EXERCISE GOAL :: Take each line from the material below that includes the string "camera" and copy it.

EXERCISE INPUTS ::
------------
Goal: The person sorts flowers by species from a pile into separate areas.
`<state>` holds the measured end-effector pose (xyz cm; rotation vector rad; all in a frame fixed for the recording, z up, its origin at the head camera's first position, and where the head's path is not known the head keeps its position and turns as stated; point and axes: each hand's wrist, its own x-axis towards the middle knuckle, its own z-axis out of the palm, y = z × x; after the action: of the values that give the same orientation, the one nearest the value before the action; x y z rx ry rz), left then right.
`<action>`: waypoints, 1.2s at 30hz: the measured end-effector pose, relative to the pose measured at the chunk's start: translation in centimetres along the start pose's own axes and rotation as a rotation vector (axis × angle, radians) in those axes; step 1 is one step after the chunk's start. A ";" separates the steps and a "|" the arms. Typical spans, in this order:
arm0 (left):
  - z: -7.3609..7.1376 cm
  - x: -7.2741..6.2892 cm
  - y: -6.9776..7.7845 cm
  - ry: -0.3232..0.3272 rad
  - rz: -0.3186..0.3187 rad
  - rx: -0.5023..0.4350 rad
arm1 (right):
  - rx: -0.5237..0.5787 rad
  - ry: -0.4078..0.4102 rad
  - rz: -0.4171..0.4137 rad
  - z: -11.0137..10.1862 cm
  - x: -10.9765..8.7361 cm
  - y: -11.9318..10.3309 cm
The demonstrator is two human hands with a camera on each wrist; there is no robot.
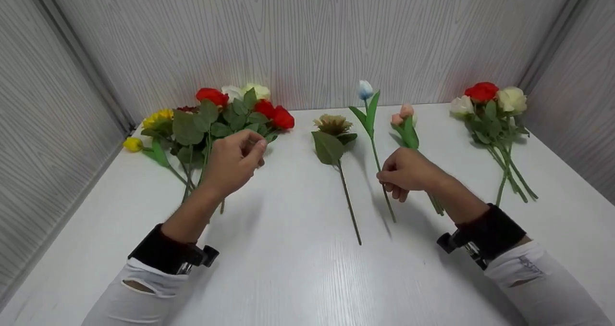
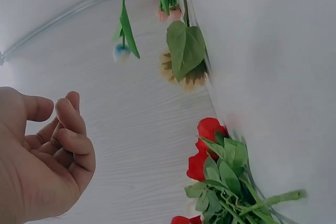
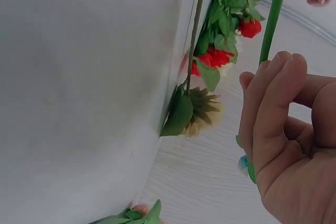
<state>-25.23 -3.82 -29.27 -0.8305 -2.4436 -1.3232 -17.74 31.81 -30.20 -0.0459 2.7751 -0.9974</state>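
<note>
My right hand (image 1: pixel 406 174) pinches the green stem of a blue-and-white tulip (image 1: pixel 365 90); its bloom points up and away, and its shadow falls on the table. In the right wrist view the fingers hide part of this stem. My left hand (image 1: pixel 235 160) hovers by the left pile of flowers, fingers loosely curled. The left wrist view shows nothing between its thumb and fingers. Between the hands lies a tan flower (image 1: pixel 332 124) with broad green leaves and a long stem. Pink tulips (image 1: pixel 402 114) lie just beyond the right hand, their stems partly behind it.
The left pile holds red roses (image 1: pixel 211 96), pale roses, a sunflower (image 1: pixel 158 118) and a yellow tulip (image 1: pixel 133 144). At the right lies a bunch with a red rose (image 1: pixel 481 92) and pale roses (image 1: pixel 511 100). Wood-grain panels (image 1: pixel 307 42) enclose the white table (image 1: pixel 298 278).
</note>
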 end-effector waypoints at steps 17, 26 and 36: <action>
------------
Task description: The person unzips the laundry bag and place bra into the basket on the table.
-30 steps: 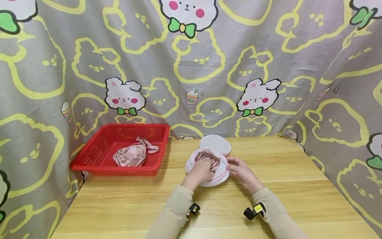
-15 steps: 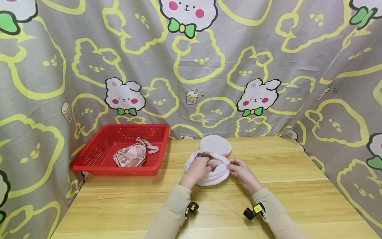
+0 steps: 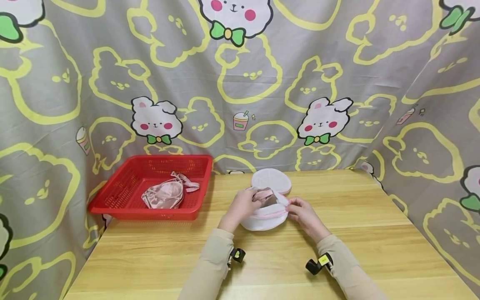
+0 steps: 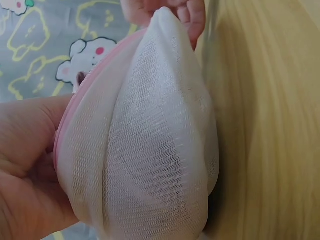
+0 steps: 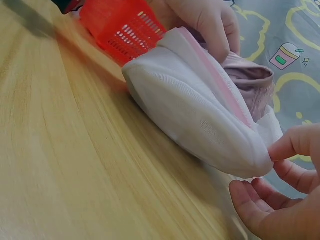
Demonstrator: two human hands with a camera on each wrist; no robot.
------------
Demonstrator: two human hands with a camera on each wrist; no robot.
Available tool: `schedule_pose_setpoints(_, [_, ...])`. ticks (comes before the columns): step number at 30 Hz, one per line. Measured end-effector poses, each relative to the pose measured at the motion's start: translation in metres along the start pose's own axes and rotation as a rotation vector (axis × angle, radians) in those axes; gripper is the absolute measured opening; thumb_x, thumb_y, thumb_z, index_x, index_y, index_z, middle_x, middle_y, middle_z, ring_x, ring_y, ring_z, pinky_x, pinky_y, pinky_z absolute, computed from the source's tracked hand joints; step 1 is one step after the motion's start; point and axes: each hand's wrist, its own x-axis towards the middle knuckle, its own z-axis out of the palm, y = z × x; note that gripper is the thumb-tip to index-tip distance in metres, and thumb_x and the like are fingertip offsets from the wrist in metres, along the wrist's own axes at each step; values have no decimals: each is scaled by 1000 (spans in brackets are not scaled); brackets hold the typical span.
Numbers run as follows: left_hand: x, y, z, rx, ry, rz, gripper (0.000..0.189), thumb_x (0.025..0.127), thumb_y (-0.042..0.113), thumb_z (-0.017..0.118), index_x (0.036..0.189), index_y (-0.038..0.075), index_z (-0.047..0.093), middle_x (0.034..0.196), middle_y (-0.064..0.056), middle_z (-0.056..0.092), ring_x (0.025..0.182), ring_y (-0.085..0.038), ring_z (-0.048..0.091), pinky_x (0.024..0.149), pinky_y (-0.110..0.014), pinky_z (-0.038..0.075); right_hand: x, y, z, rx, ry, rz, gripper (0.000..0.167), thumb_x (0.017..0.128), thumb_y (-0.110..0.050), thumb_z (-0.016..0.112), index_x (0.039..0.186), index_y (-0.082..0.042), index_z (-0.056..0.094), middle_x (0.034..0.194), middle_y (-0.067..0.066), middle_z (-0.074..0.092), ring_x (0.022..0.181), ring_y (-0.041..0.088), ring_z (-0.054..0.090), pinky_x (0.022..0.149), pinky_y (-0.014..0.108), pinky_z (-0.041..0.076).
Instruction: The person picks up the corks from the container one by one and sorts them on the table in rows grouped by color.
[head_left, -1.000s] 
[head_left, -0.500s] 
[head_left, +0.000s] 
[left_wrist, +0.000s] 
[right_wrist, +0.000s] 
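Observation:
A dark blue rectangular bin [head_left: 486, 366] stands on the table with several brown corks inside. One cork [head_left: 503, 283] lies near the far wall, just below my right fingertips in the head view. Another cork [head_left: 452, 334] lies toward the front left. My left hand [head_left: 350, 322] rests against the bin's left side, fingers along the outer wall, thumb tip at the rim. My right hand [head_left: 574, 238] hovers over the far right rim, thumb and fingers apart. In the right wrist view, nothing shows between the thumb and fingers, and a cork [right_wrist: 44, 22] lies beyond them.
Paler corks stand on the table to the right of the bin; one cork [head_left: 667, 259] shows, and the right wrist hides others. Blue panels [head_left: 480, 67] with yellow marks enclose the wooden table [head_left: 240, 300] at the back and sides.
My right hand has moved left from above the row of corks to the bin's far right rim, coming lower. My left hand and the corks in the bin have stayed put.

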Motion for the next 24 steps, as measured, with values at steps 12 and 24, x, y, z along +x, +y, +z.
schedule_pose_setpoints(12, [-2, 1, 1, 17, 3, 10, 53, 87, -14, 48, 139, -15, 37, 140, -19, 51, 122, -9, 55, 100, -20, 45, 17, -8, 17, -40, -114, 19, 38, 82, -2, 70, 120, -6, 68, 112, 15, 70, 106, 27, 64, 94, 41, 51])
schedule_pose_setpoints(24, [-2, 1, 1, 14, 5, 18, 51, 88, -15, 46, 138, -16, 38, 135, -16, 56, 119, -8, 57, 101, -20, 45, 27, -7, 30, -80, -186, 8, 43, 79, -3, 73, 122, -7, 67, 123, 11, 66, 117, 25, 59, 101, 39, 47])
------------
OUTPUT OF THE EXERCISE ::
`<state>` holds the measured end-effector pose (xyz cm; rotation vector rad; all in a frame fixed for the recording, z up, its origin at the head camera's first position, and where the head's path is not known the head keeps its position and turns as stated; point and axes: each hand's wrist, its own x-axis towards the middle knuckle, its own z-axis out of the palm, y = z × x; after the action: of the values that give the same orientation, the one nearest the value before the action; x y z rx ry rz), left then right.
The demonstrator is two human hands with a camera on each wrist; there is no robot.
Demonstrator: two human hands with a camera on each wrist; no robot.
Demonstrator: two human hands with a camera on each wrist; no robot.

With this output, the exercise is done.